Research · Application
HUANG Shenglong1, YUAN Hongjun1, HU Lingyun2
Cotton yield prediction research is of great significance to improve agricultural production efficiency, protect farmers’ economic interests as well as promote the textile industry and national grain and cotton security. In this paper, a cotton yield prediction model based on Whale Optimization Algorithm and Bidirectional Long Short-Term Memory Network is proposed, aiming to optimize the key parameters of the BiLSTM model in order to improve the accuracy and stability of the prediction. By simulating the whale’s foraging behaviour, the WOA algorithm is able to search the parameter space efficiently, and to optimize the number of hidden-layer units of the BiLSTM and the learning rate of the superparameters, thus improving the prediction performance. In this paper, using the national cotton yield data from 1980 to 2024 for empirical analysis, the results show that the WOA-BiLSTM model has a smaller prediction error and higher prediction accuracy than the traditional subjective parameter selection BiLSTM model.

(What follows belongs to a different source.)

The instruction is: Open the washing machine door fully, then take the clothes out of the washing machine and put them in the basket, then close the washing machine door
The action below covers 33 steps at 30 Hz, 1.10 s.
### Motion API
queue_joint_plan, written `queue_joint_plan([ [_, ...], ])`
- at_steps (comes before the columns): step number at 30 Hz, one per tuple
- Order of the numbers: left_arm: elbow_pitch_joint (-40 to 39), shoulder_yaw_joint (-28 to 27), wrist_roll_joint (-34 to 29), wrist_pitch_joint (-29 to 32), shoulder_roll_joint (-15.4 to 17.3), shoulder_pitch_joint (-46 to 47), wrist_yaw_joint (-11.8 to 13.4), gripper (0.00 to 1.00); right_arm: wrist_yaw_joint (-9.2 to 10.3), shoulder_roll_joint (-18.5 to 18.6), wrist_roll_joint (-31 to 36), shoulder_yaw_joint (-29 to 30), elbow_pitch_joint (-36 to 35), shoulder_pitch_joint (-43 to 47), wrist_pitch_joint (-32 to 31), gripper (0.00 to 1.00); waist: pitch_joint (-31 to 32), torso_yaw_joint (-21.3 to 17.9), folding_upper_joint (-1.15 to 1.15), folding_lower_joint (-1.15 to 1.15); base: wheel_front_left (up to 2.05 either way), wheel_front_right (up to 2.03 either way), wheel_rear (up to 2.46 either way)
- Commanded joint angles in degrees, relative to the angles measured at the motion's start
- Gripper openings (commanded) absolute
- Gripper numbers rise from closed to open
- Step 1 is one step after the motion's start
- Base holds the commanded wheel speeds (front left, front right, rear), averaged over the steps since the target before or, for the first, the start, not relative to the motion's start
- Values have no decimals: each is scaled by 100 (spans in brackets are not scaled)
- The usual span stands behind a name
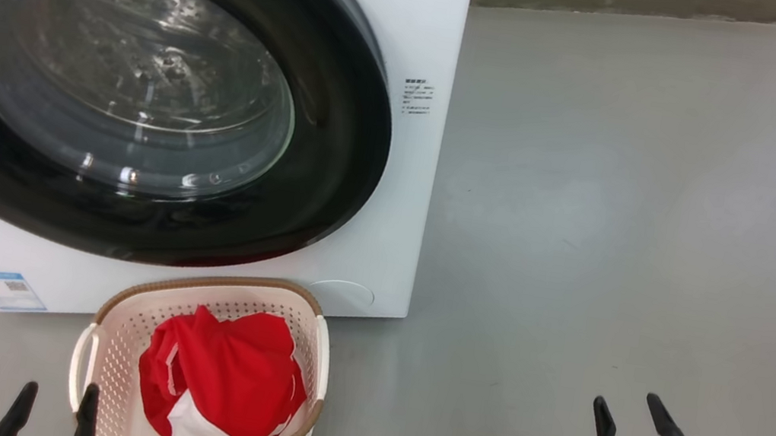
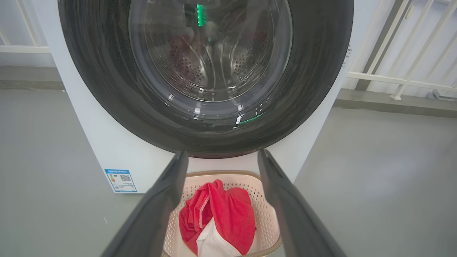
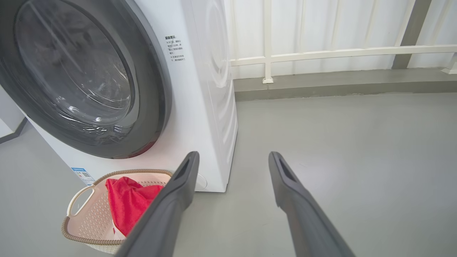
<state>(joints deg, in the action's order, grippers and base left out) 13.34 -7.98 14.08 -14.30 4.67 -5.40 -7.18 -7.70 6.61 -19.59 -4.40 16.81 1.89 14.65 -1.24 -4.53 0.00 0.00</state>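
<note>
Grey floor (image 1: 628,208) bears washing machine (image 1: 420,30) and basket (image 1: 115,354).

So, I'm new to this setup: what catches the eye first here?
The washing machine door, a big glossy black ring, sits shut on the white washing machine at upper left. Just below it, the bright red clothes lie heaped in the cream basket on the grey floor.
</note>
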Motion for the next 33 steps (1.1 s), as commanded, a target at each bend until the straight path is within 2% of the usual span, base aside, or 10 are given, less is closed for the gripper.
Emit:
queue_joint_plan([
  [1, -159, -239, -60, -70, 77, 27, -31, 100, 21, 64, 14, -72, -149, 11, 35, 100, 30, -42, 0, 0, 0, 0, 0],
  [33, -228, -322, 31, -70, 2, -19, -31, 100, 21, 46, 25, 103, -226, 149, 35, 100, 52, -89, 0, 0, 0, 0, 0],
])
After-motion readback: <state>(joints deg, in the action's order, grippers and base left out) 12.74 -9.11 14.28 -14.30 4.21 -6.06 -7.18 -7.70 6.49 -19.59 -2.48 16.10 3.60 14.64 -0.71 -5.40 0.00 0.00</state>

The results not only verify the advantages of the WOA algorithm in BiLSTM parameter optimisation, but also show that the model can accurately reflect the changing law of cotton production, which provides a strong support for decision- making in cotton production and related industries. Through the application of the model, it can more effectively deal with the uncertainty in cotton production, and help the government, farmers and related enterprises to make more scientific and reasonable decisions in cotton yield prediction, policy making and market regulation.